Pauvre David ! Le Red Back plastifié que j’emporterai avec moi, me rappellera à jamais ton souvenir. Tu as peut-être été le souvenir le plus poignant de nos quatre années australiennes.
Le deuxième souvenir, un parmi tant d’autres, se trouve actuellement sur la table du buffet. Il s’agit d’une de ces lourdes coupes à fruits en bois que nous avions achetées à Bungendore le jour des “cigales de l’enfer”. Ceux qui ne l’ont jamais soulevée ne peuvent pas imaginer. Elle pesait plus lourd que les dix orange Tarot qu’elle portait.
Comme souvenirs, nous en avons encore beaucoup d’autres mais aucun n’est vraiment satisfaisant.

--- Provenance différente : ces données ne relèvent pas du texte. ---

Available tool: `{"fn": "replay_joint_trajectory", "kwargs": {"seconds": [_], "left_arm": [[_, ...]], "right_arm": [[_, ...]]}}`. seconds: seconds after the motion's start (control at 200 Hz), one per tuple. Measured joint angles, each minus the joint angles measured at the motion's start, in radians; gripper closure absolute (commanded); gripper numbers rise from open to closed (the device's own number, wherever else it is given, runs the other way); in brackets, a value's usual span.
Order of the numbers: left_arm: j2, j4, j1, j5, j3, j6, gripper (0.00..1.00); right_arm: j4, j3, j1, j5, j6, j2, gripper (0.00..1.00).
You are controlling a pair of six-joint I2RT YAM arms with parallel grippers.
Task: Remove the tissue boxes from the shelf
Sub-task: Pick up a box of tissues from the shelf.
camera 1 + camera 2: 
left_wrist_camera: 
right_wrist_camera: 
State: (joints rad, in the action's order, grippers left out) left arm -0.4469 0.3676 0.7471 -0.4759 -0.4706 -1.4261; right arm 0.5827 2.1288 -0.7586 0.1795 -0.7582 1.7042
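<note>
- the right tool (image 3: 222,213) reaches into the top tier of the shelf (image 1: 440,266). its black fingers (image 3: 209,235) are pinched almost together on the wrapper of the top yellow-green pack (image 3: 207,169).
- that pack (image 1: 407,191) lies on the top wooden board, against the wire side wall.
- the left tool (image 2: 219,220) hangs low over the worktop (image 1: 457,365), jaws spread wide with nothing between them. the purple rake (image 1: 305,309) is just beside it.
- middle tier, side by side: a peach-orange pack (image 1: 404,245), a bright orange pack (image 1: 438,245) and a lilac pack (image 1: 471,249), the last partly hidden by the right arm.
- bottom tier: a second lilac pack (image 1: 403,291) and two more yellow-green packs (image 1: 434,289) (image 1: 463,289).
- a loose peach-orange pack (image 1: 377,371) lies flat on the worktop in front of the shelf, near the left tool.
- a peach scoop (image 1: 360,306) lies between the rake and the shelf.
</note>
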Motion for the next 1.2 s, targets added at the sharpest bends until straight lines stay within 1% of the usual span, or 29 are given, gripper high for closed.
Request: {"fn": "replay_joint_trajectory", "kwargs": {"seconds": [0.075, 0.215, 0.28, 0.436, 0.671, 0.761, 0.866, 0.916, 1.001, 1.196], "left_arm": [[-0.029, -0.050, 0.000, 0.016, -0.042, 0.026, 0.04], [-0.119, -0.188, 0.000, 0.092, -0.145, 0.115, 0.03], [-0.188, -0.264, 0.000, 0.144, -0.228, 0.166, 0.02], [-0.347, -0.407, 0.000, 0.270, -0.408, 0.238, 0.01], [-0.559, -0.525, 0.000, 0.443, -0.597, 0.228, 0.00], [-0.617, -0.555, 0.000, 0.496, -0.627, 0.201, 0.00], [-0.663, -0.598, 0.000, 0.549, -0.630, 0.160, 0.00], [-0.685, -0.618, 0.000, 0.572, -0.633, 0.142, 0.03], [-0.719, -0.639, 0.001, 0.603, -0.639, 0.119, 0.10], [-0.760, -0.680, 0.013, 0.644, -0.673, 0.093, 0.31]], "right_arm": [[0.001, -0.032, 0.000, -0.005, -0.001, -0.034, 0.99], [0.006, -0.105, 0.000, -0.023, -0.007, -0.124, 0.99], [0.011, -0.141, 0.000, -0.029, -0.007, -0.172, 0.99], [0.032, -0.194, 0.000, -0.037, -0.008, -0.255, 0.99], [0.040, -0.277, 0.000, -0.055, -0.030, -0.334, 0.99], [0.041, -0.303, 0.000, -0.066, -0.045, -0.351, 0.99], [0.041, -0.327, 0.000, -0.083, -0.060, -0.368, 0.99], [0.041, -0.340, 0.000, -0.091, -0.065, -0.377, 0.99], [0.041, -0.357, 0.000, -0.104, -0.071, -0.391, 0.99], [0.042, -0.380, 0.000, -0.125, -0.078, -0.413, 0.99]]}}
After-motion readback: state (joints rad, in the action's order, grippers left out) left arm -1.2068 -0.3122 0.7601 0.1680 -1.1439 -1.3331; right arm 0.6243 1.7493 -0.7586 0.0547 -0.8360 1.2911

D’accord : je me suis procuré un beau boomerang aborigène et quelques grands dessins aborigènes signés. Mais je reste persuadé que le marché de l’art aborigène n’est pas toujours authentique.
J’ai donc décidé de me rendre dans un magasin spécialisé de Sydney à la recherche d’un objet qui, dans mon futur et dans ma future demeure, émettrait des ondes spatio-temporelles qui me ramèneraient, de temps en temps, ici, en Australie.
Je ne décrirai pas en détail cette étrange boutique. Il y avait plusieurs pièces, grandes, hautes, poussiéreuses, assez sombres et remplies d’un bric-à-brac inhabituel.
Il n’a pas été facile de trouver le gérant, mais il a fini par se manifester dans un coin, derrière un bureau. Il semblait intelligent, avec une bonne tête et probablement un bon cerveau à l’intérieur. Face à un tel individu, j’ai choisi la voie directe : je cherchais un objet qui émettrait, éternellement, des ondes spatio-temporelles porteuses de souvenirs australiens.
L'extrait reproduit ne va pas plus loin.